Several years back, the Canadian Senate provided a useful example on how “elephants in the room” are studiously avoided, including why many First Nations are dirt-poor. Back then, the Standing Senate Committee on Aboriginal Peoples produced a study on Aboriginal economic development with the hopeful title,” “Sharing Canada’s Prosperity – A Hand up, not a Handout.” While the report recognized Indian Act barriers, the study avoided the long-standing economic elephant: enforceable property rights on-reserve, due in part to antiquated Indian Act provisions.
Despite the centrality of private property within the modern economy, the Senate report devoted a scant one and half pages to the issue out of an 80-page report. Instead of examining the issue in-depth, scare tactics were used by invoking memories of the 19th century Dawes Act where the U.S. Congress forcefully divided up reserve lands among various tribes.
Unlike the Senate Committee, a recent book by two professors, Tom Flanagan and Christopher Alcantara, and economist André LeDressay, argues that property rights can be introduced incrementally and voluntarily, unlike the obvious negative examples of forced relocations in ages past.

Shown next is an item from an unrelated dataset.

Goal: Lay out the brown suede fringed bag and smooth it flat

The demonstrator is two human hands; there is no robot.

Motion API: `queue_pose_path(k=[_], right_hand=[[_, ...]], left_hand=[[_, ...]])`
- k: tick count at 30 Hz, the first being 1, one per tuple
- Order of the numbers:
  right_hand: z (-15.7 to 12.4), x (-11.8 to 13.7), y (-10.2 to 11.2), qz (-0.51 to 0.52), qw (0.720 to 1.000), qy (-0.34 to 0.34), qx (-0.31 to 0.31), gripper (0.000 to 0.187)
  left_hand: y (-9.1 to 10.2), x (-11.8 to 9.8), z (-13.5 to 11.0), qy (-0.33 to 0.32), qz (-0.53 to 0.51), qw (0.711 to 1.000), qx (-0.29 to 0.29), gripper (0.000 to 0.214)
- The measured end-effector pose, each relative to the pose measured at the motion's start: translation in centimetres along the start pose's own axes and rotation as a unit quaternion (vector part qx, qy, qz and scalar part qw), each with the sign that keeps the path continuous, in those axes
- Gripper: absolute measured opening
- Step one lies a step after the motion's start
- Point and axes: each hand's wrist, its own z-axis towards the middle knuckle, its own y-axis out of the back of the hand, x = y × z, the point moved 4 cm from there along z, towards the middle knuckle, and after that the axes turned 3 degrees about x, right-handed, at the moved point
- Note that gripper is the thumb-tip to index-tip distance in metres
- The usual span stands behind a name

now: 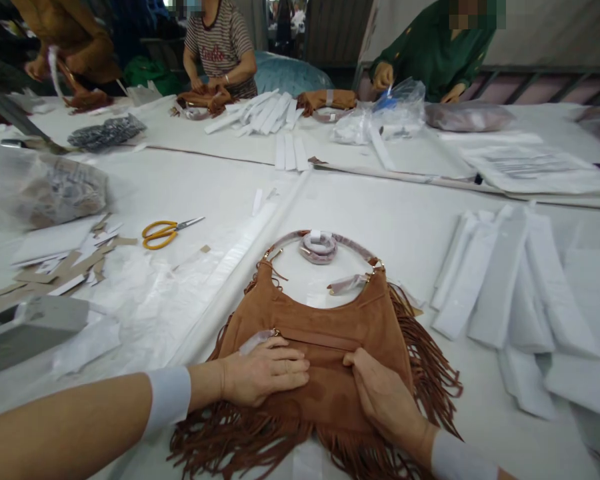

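Observation:
A brown suede handbag with long fringe lies flat on the table before me. Its wrapped handle arches at the top, and a coiled strap rests inside that arch. A zipper runs across the front panel, with clear film at its left end. My left hand lies flat on the panel, fingers stretched out just below the zipper. At the zipper's right end, my right hand has its fingers curled in against the suede, pinching the panel; some of its fingertips are hidden.
Orange-handled scissors lie at left beside cardboard scraps and a plastic bag. White padded strips are heaped at right. Across the table several people handle bags and plastic; one wears a striped shirt, another a green sleeve.

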Motion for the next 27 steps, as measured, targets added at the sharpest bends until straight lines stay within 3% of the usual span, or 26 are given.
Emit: queue_pose_path(k=[8, 14, 20, 27], right_hand=[[0.4, 0.5, -0.6, -0.105, 0.994, 0.012, 0.003, 0.028], [0.5, 2.0, -0.1, -0.156, 0.988, 0.009, -0.006, 0.015], [0.3, 2.9, 0.2, -0.175, 0.985, 0.004, -0.009, 0.013], [0.3, 2.7, 0.3, -0.148, 0.989, 0.001, -0.016, 0.011]], left_hand=[[0.4, 0.5, 0.7, 0.002, -0.001, 1.0, -0.013, 0.049], [0.4, -1.4, 1.4, 0.021, 0.085, 0.996, -0.008, 0.044], [0.4, -3.5, 3.0, 0.015, 0.175, 0.984, -0.022, 0.044], [1.3, -3.1, 4.6, -0.002, 0.165, 0.986, -0.019, 0.046]])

In this bold new book, Beyond the Indian Act: Restoring Aboriginal Property Rights, the authors look at existing property rights regimes on reserves and propose a voluntary regime for First Nations to gain title over their own lands.
The chief strength of this work is its brevity. Many topics covered could fill volumes, but this book distils the essence of each subject: Flanagan looks at property rights in general and reveals individual and family property rights among indigenous peoples prior to European contact; Alcantara explains how existing property title on reserves are inadequate; and Le Dressay shows how property rights and land titles could be implemented now.
And the book demolishes some myths. For example, the issue of indigenous property prior to contact has taken up many works, but Flanagan demolishes the mistaken belief indigenous people did not hold conceptions of private property before contact. While each tribe had a different mix of private and collective rights, Flanagan points to economic and anthropological research that shows all peoples have property rights when confronted with resource scarcity.
Alcantara’s section provides on-the-ground evidence of existing property rights on reserves, albeit in weakened form. He notes that while numerous systems exist and protect land ownership rights for band members to a certain extent, even the strongest forms, such as band-issued certificates of possession, are still limited within the broader economy.
Why does this matter? Because property rights are a necessary component of unleashing wealth creation the world over. Alcantra’s work on the existence of customary rights to individual land plots and certificates of possession is similar to the extra-legal property rights identified by economist Hernando de Soto. In his work, The Mystery of Capital, de Soto identified trillions of dollar in property and assets in the hands of the poor in developing countries, none of which they could use economically because the state refused to acknowledge its existence.
This research uncovered by Andre Le Dressay uncovers 6.5 million acres (2.7 hectares) of land held by First Nations but ultimately owned by the Crown. While not all of this land is prime, much is arable or contains timber, oil and natural gas, or mineral wealth. Even without prime land, all First Nations would see an instant increase in the value of their land if it was truly theirs. After all, Hong Kong has few natural resources; what Hong Kong has had over the past century was property rights which allowed land to be leveraged into loans, capital and wealth creation.
Endorsed by Aboriginal leader Manny Jules, the authors propose a First Nation Property Ownership Act that would transfer land title from the Crown to a willing First Nation which could then transfer that land to willing individuals. To assuage critics, the authors stress the legislation would give underlying title to the First Nation government, which would still be able to adopt land use and zoning regulations.
The only matter missing in Beyond the Indian Act is the strong philosophical case for individual property rights. Although Flanagan touches on Lockean conceptions of natural rights and other philosophers, he argues the case comes from a historical context, as well as from nature.
Although the book is not intended solely for academics, it may help to reach critics who predictably but wrongly call the proposal “assimilationist.” The book is well-researched and is already being noticed in “Indian Country.” That means the elephant in the room is finally being discussed.